Lymphatic drainage massage

  1. Unlike a breast self-exam, a lymphatic drainage massage starts at the breast tissue located under the armpit. This location is important because this is the area where you can feel your lymph nodes through the skin.
  2. Stretch your arm across your chest so that your palm sits on your breast and your fingertips rest in your armpit.
  3. With your hand over your breast, squeeze in a pumping motion around your breast toward the nipple.
  4. If you have recently had surgery, it may be best to consult with a professional first.

Muscle tension massage

Breast massages for relieving muscle tension focus more on the pectorals than the nipple area. Start massaging at your collarbone, where the pectoral muscles attach.

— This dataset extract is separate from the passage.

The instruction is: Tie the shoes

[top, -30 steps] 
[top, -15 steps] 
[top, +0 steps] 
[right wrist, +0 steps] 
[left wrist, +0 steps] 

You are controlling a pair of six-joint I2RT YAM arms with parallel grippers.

Although it’s not standard in a full body massage, a professional massage therapist may be best equipped to perform a breast massage for muscle relief.

If a massage therapist plans to incorporate a chest massage, they should ask consent to make sure you’re comfortable.

In most cases, you don’t need to go anywhere to achieve the best in breast massages. DIY is the simplest way to keep your melons massaged on the regular, especially if you want to go the route of three to four times a week.

Googling a location for a breast massage may be heavy on the sleaze and light on the professionalism.

Your best bet in seeking a professional breast massage is to look for a practitioner of Ayurvedic breast massage or a licensed massage therapist who offers lymphatic and pectoral focused massages.

Ayurvedic massage also incorporates lymphatic drainage to relieve muscle tension.

There are few risks associated with breast massage, though breast cancer survivors, or those who have had breast surgery, may have tender spots in the form of lumps or scars.

In this case, a doctor may recommend a breast massage from a licensed massage therapist. If you notice anything unusual during a breast massage, chat with your doc.

  • Breast massage is safe to do on your own, and in the comfort of your home.
  • The benefits of breast self-massage are numerous including muscle tension relief, breast cancer detection, and stimulation of the lymphatic system.
  • In addition to health benefits, getting comfortable being your own personal breast masseuse could boost self-love.
  • Performing a breast massage depends on the desired benefit, but most techniques involve finger placement and circular motions (wax on, wax off).
  • Breast tissue extends beyond the tatas so don’t forget the armpits!